Bates also takes issue with the accelerator’s data. CPS won’t have its own report until early June, but Bates is confident the number of quality seats at CPS alone is much higher than 5,500.

"There was no consultation with Cincinnati Public on these numbers," she said. "I would welcome any group of citizens who would come forward and help our district, but I want good information out and not bad information to further a cause."

Critics in Cincinnati say the accelerator is part of a long-term plan to privatize public education, and the same theory exists in Indianapolis. It’s special interest groups with plenty of money, and "they have bought school boards all across the country, not just Indianapolis," said Doug Martin, author of "Hoosier School Heist."

Eventually, there will be a charter school on every corner, and the traditional public system will crumple due to lack of funding, Martin said. He thinks the battle is already lost, though, because there aren’t too many people on his side. It won’t be a quick takeover, but it will happen, he said.
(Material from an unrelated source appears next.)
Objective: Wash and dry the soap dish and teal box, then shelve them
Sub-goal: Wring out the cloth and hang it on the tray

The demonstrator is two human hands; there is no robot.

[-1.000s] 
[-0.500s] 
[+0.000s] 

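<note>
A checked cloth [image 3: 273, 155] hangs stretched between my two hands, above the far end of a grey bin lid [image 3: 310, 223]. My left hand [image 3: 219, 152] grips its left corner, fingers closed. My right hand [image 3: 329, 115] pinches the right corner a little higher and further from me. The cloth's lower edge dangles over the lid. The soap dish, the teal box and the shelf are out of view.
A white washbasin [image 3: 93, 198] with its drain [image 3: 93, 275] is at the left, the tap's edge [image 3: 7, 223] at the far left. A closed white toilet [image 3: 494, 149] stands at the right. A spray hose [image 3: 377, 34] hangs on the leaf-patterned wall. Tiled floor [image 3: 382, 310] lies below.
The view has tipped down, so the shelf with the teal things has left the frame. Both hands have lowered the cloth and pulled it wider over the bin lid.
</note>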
"There’s no question about it, because there’s no fight against it," he said. "School privatization is going to happen."

‘Killinois Street’

Earl Martin Phalen says goodbye to Samaiya Wills at the end of the school day at George and Veronica Phalen Leadership Academy in Indianapolis Thursday, May 13, 2015. Every afternoon Phalen gives high-fives, fist bumps and hugs to the lines of scholars leaving for the day.

Phalen Academy is housed in an old Cadillac dealership on North Illinois Street. The windows are high and arching, letting in lots of natural light. The floor plan is open, and everything is bright, clean and freshly painted.

It’s a beautiful school, but it sort of belies the neighborhood outside. Around Indianapolis, Illinois Street has earned the moniker "Killinois Street," Phalen said. It’s a neighborhood full of violence, persistent poverty and a sense of hopelessness. People think "there is just no pathway out of here."

The Academy entrance is lined with photographs. On one wall, there are shots of Phalen’s family: his parents, George and Veronica, for whom the school is named, and his giant, extended, multi-race family. Phalen was in a foster home for the first couple years of his life before George and Veronica adopted him, he said.

On another wall are pictures of black American heroes, such as Harriet Tubman, Frederick Douglass and Rosa Parks. Ninety seven percent of Phalen Academy students are black, so the photographs are an inspiration and a reminder of what’s possible.

"All children really have just tremendous, innate, God-given potential," Phalen said. "Some are in schools, families and environments that help them thrive, and some children are in environments that hardly give them a chance. … We want to give our kids a chance."

Phalen is well aware of the criticism, particularly surrounding his partnership with IPS’ School 103, but he makes the same argument for his school that Cosby makes against: It’s a question of equity. School 103 has been in trouble for years, Phalen said. His results won’t be perfect or immediate, but it’s time for something different.

"What do you think the current future of children in that school is?" he asked. "For a decade, that school has been as bad as it is. Children deserve better. … If you’re opposed to that, OK, but I think we’re giving children at 103 and families at 103 access to hope."